- What you have to do: Transcribe the listing below exactly, leaving out each image.

- Data excerpts:
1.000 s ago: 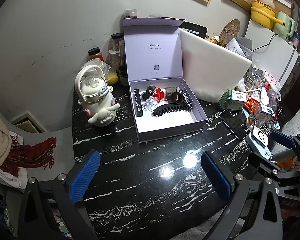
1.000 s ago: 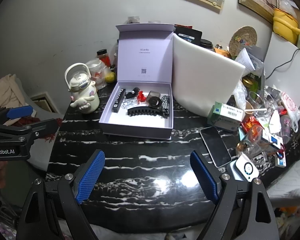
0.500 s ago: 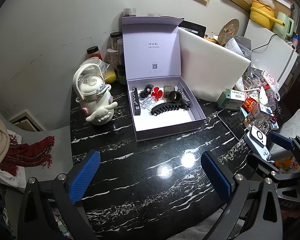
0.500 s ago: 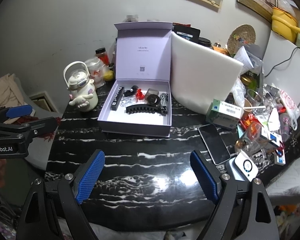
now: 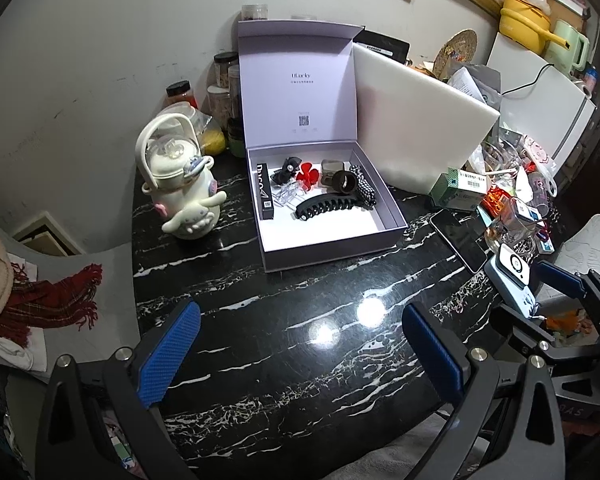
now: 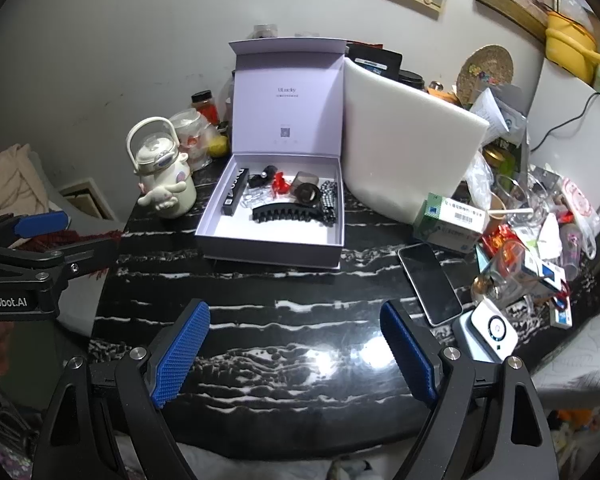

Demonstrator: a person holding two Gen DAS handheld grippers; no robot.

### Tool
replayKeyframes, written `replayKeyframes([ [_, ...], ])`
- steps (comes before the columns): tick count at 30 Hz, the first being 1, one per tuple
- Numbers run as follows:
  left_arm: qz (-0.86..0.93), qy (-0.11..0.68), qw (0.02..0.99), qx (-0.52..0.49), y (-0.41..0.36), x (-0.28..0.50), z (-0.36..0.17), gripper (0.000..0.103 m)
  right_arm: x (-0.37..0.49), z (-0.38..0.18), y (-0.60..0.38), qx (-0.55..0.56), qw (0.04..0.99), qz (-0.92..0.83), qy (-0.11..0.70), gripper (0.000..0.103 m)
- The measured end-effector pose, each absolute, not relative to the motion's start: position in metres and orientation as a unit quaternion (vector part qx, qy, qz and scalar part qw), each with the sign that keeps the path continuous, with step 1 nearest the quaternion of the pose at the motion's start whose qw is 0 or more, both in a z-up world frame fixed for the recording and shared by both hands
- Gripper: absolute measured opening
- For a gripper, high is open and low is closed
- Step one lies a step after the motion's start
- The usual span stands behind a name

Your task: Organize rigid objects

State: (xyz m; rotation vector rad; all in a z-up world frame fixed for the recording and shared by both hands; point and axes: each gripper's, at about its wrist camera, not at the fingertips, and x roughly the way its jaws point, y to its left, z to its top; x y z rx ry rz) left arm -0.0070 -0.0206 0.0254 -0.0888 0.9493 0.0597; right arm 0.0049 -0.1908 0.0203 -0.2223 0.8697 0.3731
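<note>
An open lilac gift box [image 5: 332, 240] [image 6: 268, 246] stands on the black marble table, its lid upright at the back. Inside lie a black claw clip [image 5: 327, 205] [image 6: 286, 213], a red hair clip [image 5: 307, 176], a dark ring-shaped piece [image 5: 344, 181], a checkered band [image 5: 362, 188] and a slim black carton [image 5: 265, 197]. My left gripper [image 5: 300, 344] hovers open over the near table edge, nothing between its fingers. My right gripper [image 6: 294, 346] is open too and empty, just right of the left one.
A white character kettle [image 5: 182, 194] stands left of the box. A white foam slab [image 5: 416, 136] leans behind it on the right. A phone [image 6: 430, 284], a green carton [image 6: 450, 220], a white device [image 6: 494, 332] and several cluttered items crowd the right side. Jars line the wall.
Both views have tilted slightly, so the box sits a little higher in frame. Both grippers stay open and nothing on the table has moved.
</note>
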Motion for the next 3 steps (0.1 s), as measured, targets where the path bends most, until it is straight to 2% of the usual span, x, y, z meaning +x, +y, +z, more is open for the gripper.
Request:
replayKeyframes([
  [3,0.025,0.463,0.885,-0.044,-0.0215,-0.0050,0.0216,0.103,0.0055,0.0170,-0.1918,-0.105,0.882,0.178,0.424,0.088],
])
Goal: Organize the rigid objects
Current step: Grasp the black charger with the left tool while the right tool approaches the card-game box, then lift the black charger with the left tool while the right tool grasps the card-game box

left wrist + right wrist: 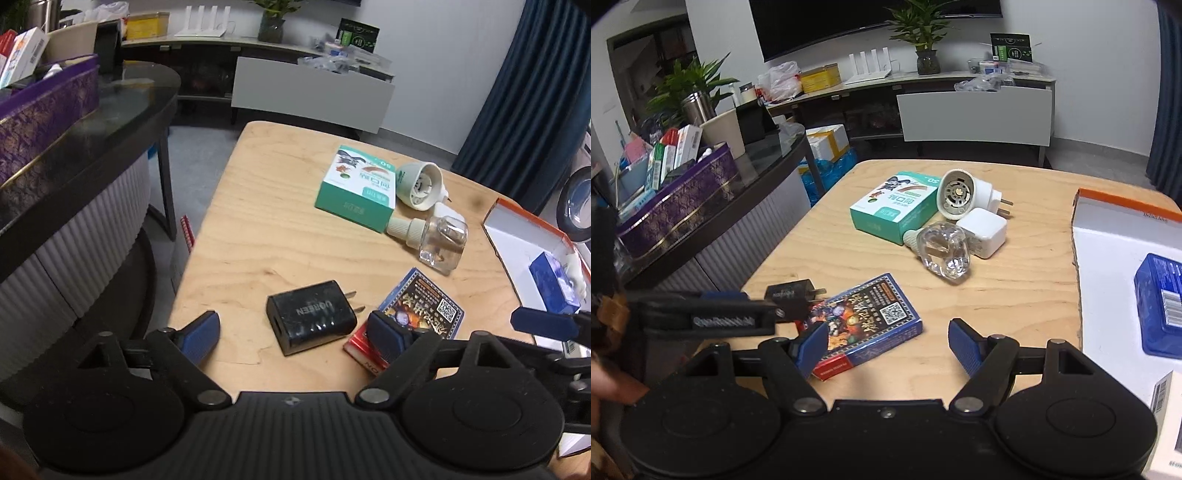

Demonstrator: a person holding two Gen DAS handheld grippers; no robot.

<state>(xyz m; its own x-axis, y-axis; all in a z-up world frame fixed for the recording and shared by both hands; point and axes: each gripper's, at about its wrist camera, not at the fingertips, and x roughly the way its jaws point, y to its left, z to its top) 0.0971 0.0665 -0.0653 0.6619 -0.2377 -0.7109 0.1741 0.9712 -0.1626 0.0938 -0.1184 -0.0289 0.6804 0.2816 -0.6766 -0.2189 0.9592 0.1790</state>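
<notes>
A black UGREEN charger (312, 317) lies on the wooden table (258, 229) between the fingers of my open left gripper (295, 334). A blue card box (423, 306) lies right of it, under the right finger; it also shows in the right wrist view (864, 325). My right gripper (888, 345) is open and empty just over the card box's near end. Farther back lie a green box (895, 206), a white round plug-in heater (960, 194), a clear bottle (945, 251) and a white charger cube (986, 230).
An orange-edged white box (1126, 236) at the table's right holds a blue box (1161, 302). A dark glass counter (713, 206) with a purple tin of packets stands left of the table. A TV bench and plant stand at the back.
</notes>
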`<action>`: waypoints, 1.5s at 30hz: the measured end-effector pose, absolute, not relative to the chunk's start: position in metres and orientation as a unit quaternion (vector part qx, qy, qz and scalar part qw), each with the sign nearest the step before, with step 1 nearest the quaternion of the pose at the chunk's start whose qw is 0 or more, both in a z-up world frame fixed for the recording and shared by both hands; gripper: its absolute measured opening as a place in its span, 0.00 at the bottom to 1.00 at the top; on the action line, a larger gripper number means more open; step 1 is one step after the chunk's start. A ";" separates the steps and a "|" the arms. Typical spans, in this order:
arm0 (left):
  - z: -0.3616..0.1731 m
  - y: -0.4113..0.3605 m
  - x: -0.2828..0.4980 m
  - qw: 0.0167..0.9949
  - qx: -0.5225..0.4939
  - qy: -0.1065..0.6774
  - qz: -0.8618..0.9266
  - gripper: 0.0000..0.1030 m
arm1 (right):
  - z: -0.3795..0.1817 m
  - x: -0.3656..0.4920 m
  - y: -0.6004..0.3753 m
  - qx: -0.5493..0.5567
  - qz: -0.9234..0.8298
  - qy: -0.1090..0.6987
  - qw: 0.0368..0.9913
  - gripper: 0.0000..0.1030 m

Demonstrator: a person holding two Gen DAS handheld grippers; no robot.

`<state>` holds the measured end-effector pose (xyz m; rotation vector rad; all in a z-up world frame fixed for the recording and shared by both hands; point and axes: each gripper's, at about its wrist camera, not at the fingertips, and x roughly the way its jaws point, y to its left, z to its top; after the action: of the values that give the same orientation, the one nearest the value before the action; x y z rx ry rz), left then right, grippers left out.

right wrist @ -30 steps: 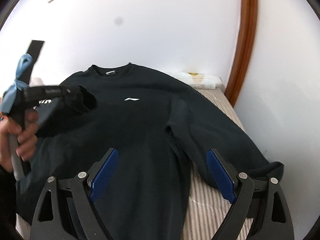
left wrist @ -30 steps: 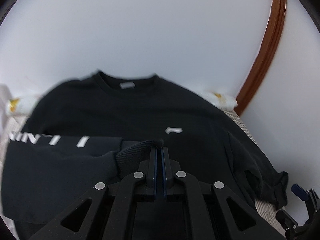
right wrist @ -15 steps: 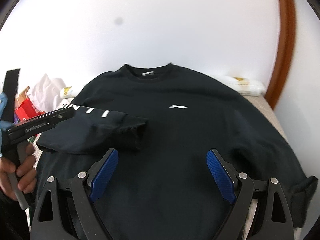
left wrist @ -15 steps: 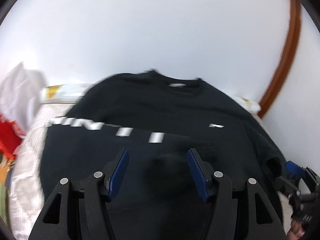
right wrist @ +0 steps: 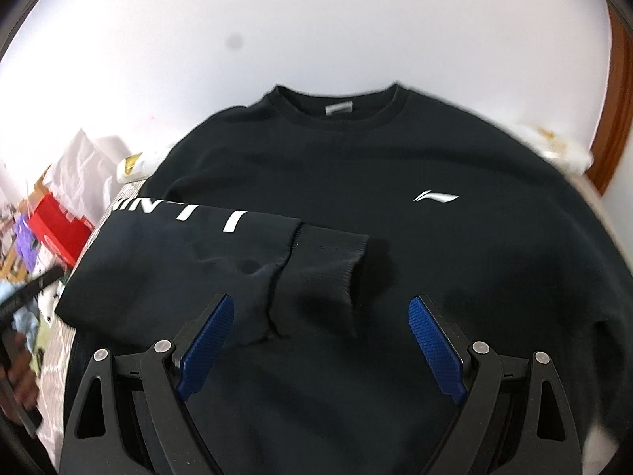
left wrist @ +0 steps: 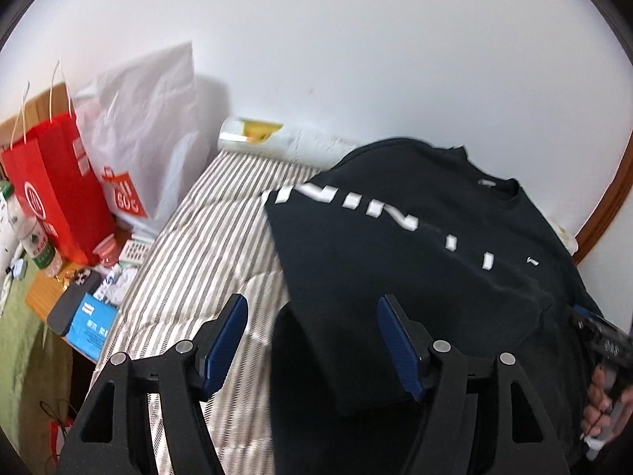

- Answer for the task:
1.000 s ago: 
1.000 s ago: 
0.500 s ago: 
0.500 s ago: 
now: 
now: 

Demonstrator: a person holding two Gen DAS handheld grippers; no robot.

### Tool
replayKeyframes, written `replayKeyframes([ [_, ...], ])`
- steps (comes before the columns): tick count at 30 Hz, the first being 1, one per tuple
- Numbers run as follows:
  left_arm: qz (-0.86..0.93), qy (-0.11..0.68), qw (0.02..0.99), qx (-0.52..0.49), y (-0.41..0.36), x (-0.28..0.50), z (-0.36..0.17), gripper (0.000..0.103 m)
  right_arm: x (-0.37..0.49), z (-0.38..0.18), y (-0.60..0.38), qx (-0.55..0.56), qw (0.04..0.99), qz (-0.92..0.83), qy (-0.11..0.70), gripper (0.000..0.103 m)
- The measured end-effector pose, each absolute, not relative to the motion's start: position in metres and orientation as a unit quaternion (vector part qx, qy, qz and scalar part qw), each with the sign that keeps the path continuous, with step 1 nearest the quaternion of the pose at the motion's start whose qw is 0 or more, both in a z-up world frame fixed for the recording and shared by both hands
- Gripper: absolute measured opening
- For a gripper, high is open and low is closed
- Step one lies a step after the motion's start
- The usual span stands behind a name

Your task: Organize rigid objects

State: (xyz m; rotation vector rad; all in a z-up world frame fixed for the recording and shared by both hands; point and axes: each gripper's, at about its wrist camera, not at the fingertips, and x roughly the way its jaws point, y to its left, z to its top; x y z rx ry rz) left arm -0.0070 -0.0206 0.0254 -0.0888 0.9493 0.0597; right arm 0.0049 -0.1908 0.0203 -0.2223 0.8697 0.3731
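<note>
An open lilac gift box [image 5: 332, 240] [image 6: 268, 246] stands on the black marble table, its lid upright at the back. Inside lie a black claw clip [image 5: 327, 205] [image 6: 286, 213], a red hair clip [image 5: 307, 176], a dark ring-shaped piece [image 5: 344, 181], a checkered band [image 5: 362, 188] and a slim black carton [image 5: 265, 197]. My left gripper [image 5: 300, 344] hovers open over the near table edge, nothing between its fingers. My right gripper [image 6: 294, 346] is open too and empty, just right of the left one.
A white character kettle [image 5: 182, 194] stands left of the box. A white foam slab [image 5: 416, 136] leans behind it on the right. A phone [image 6: 430, 284], a green carton [image 6: 450, 220], a white device [image 6: 494, 332] and several cluttered items crowd the right side. Jars line the wall.
Both views have tilted slightly, so the box sits a little higher in frame. Both grippers stay open and nothing on the table has moved.
</note>
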Motion for the next 3 steps (0.1 s), as measured, targets where the path bends most, until it is straight to 2% of the usual span, x, y, z meaning +x, +y, +z, more is open for the gripper.
Request:
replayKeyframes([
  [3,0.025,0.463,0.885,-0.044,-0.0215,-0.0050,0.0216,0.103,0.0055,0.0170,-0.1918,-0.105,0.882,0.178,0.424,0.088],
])
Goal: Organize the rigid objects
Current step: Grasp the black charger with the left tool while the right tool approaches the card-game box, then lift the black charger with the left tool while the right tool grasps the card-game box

left wrist + right wrist: 

Demonstrator: a person holding two Gen DAS handheld grippers; no robot.

<state>(xyz m; its own x-axis, y-axis; all in a z-up world frame fixed for the recording and shared by both hands; point and axes: each gripper's, at about its wrist camera, not at the fingertips, and x roughly the way its jaws point, y to its left, z to its top) 0.0971 0.0665 -0.0653 0.6619 -0.2377 -0.7109 0.1741 0.9712 -0.1626 0.0938 -0.1184 -0.0289 0.6804 0.2816 -0.6766 -0.2189 0.9592 0.1790</state>
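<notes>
A black UGREEN charger (312, 317) lies on the wooden table (258, 229) between the fingers of my open left gripper (295, 334). A blue card box (423, 306) lies right of it, under the right finger; it also shows in the right wrist view (864, 325). My right gripper (888, 345) is open and empty just over the card box's near end. Farther back lie a green box (895, 206), a white round plug-in heater (960, 194), a clear bottle (945, 251) and a white charger cube (986, 230).
An orange-edged white box (1126, 236) at the table's right holds a blue box (1161, 302). A dark glass counter (713, 206) with a purple tin of packets stands left of the table. A TV bench and plant stand at the back.
</notes>
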`<action>`: waypoints, 1.5s at 30hz: the measured end-effector pose, absolute, not relative to the chunk's start: position in metres and orientation as a unit quaternion (vector part qx, qy, qz and scalar part qw), each with the sign nearest the step before, with step 1 nearest the quaternion of the pose at the chunk's start whose qw is 0 or more, both in a z-up world frame fixed for the recording and shared by both hands; gripper: its absolute measured opening as a place in its span, 0.00 at the bottom to 1.00 at the top; on the action line, a larger gripper number means more open; step 1 is one step after the chunk's start. A ";" separates the steps and a "|" the arms. Typical spans, in this order:
arm0 (left):
  - z: -0.3616..0.1731 m
  - y: -0.4113..0.3605 m
  - x: -0.2828..0.4980 m
  - qw: 0.0167..0.9949
  - qx: -0.5225..0.4939
  - qy: -0.1065..0.6774
  - qz: -0.8618..0.9266
  - gripper: 0.0000..0.1030 m
arm1 (right):
  - z: -0.3795..0.1817 m
  - x: -0.3656..0.4920 m
  - y: -0.6004..0.3753 m
  - qx: -0.5493..0.5567
  - qz: -0.9234..0.8298
  - qy: -0.1090..0.6987
  - qw: 0.0368..0.9913
  - gripper: 0.0000..0.1030 m

Demonstrator: a person holding two Gen DAS handheld grippers; no robot.

`<state>` holds the measured end-effector pose (xyz m; rotation vector rad; all in a z-up world frame fixed for the recording and shared by both hands; point and axes: each gripper's, at about its wrist camera, not at the fingertips, and x roughly the way its jaws point, y to its left, z to its top; after the action: of the values that give the same orientation, the one nearest the value before the action; x y z rx ry rz), left then right, grippers left out.

right wrist @ -30 steps: 
left wrist @ -30 steps: 
right wrist @ -15 steps: 
left wrist @ -15 steps: 
right wrist @ +0 steps: 
left wrist @ +0 steps: 

No further answer will be given.